Q2. What is your company's approach to helping enterprise integrate security practices into the SDLC, especially in modern development (DevOps, CI/CD) environments?

Synopsys has a unique approach to application security. We provide a portfolio of industry-leading tools, services and programs to help customers build security and quality into their software development processes, minimizing risks while maximizing speed and productivity.

From a technology standpoint, our solutions address three critical components of application security: 1) secure the proprietary code you write with static analysis; 2) secure the open source code you're building on top of with software composition analysis; and 3) secure your application's behavior and business logic with dynamic and interactive application security testing.

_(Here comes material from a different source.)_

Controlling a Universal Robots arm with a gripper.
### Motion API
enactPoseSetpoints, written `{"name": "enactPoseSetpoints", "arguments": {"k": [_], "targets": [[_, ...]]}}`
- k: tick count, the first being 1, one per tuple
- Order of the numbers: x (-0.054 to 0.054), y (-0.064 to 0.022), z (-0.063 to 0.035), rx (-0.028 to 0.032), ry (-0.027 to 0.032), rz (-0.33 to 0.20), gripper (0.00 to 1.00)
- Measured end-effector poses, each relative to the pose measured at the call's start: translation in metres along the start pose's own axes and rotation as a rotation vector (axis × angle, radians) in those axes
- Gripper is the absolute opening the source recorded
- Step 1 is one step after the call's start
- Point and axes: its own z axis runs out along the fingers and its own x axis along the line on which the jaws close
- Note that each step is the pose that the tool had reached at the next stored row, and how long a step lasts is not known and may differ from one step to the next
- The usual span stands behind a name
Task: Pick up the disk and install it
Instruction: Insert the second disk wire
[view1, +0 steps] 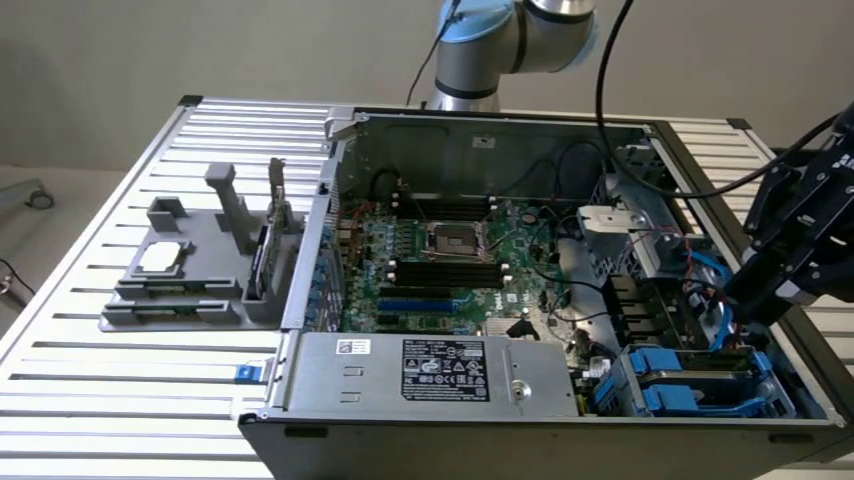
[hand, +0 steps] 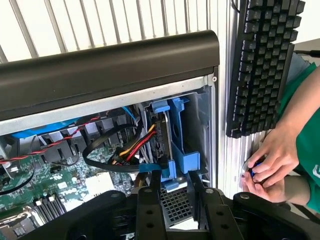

From a delivery standpoint, our security testing solutions can be deployed as automated tools integrated into the CI/CD pipeline or as managed services for customers that require flexibility and scalability. Our professional services offerings focus on helping customers build secure software development programs and augmenting application security efforts with activities that cannot be automated, such as architectural risk analysis and threat modeling.

Q3. What do you want attendees at Black Hat USA 2018 to know about Synopsys' range of software integrity services?

The message we want the Black Hat community to come away with is that Synopsys enables organizations to build secure, high quality software faster. When it comes to software development, security does not need to be an obstacle—it can and should be an enabler of innovation and agility.